Le bilan 2008 de la
Commission Nationale Informatique et Libertés (CNIL) publié dans son rapport annuel le 13 mai 2009 affiche un manque de moyens.
Les particuliers ont contribué en grande partie à ce déséquilibre en
doublant en 10 ans leur nombre de plaintes, qui s'élèvent à 4.244 en 2008.
Pour un quart de ces plaintes, c'est
le commerce qui est visé et pour un autre quart c'est le secteur
banque-crédit.
La CNIL manque de moyens financiers pour faire face à cet accroissement : l'activité 2008 a conduit seulement à 9 sanctions financières (d'un montant de 137.100 euros), 126 mises en demeure, 5 dénonciations au parquet et un avertissement.

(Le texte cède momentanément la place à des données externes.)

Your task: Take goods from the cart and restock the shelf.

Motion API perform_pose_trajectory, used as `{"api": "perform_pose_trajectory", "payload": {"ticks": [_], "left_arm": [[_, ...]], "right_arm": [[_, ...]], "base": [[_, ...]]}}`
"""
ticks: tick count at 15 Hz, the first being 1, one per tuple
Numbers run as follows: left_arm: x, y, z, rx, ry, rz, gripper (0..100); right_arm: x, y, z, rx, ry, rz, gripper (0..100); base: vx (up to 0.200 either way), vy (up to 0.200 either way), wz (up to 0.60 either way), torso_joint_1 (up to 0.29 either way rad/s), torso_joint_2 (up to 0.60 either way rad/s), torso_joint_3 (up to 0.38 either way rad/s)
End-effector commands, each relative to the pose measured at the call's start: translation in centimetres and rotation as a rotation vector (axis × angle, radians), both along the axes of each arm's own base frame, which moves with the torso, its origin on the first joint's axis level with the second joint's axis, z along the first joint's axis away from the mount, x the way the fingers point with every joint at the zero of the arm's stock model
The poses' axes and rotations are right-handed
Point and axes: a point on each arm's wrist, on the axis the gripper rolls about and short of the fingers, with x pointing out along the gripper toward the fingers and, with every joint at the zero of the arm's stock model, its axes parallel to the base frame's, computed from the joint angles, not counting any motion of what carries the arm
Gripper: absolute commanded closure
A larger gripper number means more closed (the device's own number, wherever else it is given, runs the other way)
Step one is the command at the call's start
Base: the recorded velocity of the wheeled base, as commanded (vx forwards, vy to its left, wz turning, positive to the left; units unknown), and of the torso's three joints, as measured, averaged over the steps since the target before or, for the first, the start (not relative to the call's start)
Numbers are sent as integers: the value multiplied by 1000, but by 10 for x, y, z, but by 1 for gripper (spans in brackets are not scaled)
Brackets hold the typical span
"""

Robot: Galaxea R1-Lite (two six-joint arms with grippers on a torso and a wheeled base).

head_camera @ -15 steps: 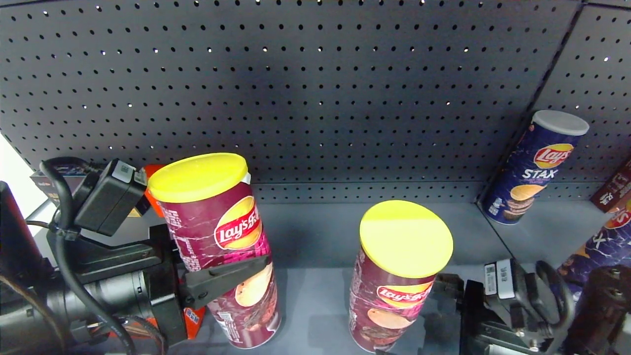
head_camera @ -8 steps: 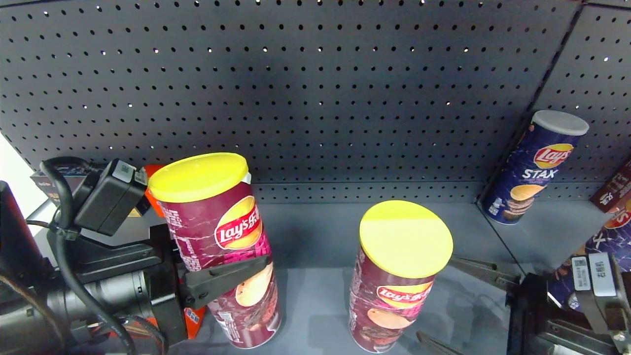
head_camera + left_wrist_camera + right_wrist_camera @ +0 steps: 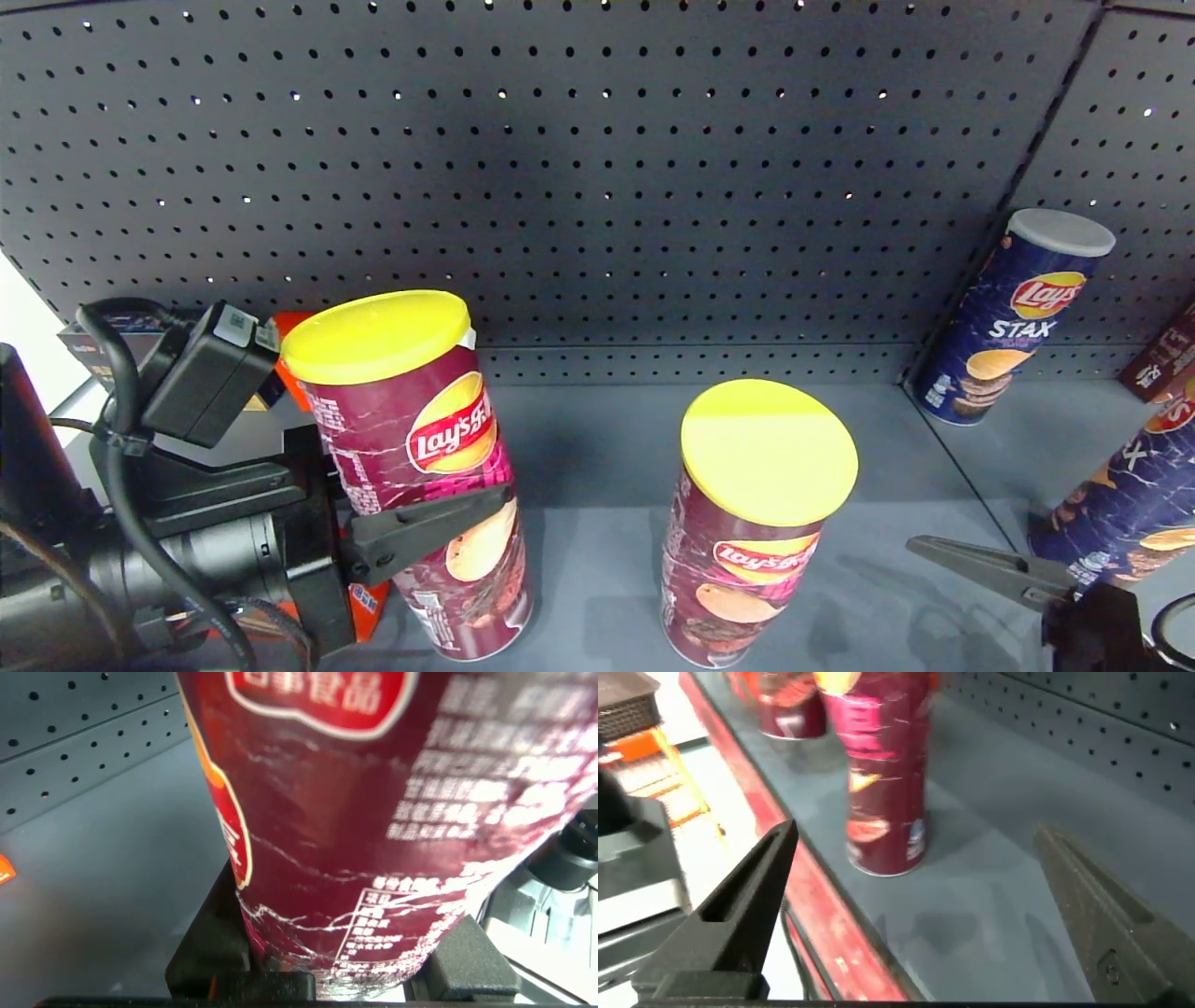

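One maroon can (image 3: 747,541) stands upright and free on the shelf (image 3: 597,439), just ahead of the right gripper (image 3: 915,838), whose fingers are spread wide and touch nothing; that placement looks done. The left gripper (image 3: 425,532) is clamped around a second maroon can (image 3: 411,448), slightly tilted at the shelf's front. That one likely awaits setting down and release.

Held can (image 3: 411,448) sits between the left gripper (image 3: 439,527) fingers. Second can (image 3: 752,560) stands on the shelf (image 3: 597,467) to that gripper's right, just ahead of the right gripper (image 3: 915,838), not touching.
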Motion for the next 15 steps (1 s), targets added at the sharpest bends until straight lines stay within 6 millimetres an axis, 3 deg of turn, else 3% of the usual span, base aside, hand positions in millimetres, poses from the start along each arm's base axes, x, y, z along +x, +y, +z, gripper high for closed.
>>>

Dans une interview publiée par "Le Point", Alex Türk, son président, indique que la CNIL a encore du retard, malgré l'augmentation de son budget et de ses effectifs passés de 80 à 140 sur les cinq dernières années par rapport à ses homologues disposant d'effectifs beaucoup plus importants : Grande-Bretagne (270 personnes) et Allemagne (400).
Pour développer ses moyens d'action, la CNIL réfléchit alors à un nouveau mode de financement.
Pour rétablir l'équilibre nécessaire,
les entreprises et collectivités locales pourraient être mises à contribution.
Comme en Grande-Bretagne, une redevance payée par les créateurs et utilisateurs de fichiers informatiques tels que les entreprises ou collectivités locales pourrait être instaurée (avoisinerait 50 euros par an, précise Alex Türk), alors que actuellement ce sont les seuls contribuables qui financent les activités.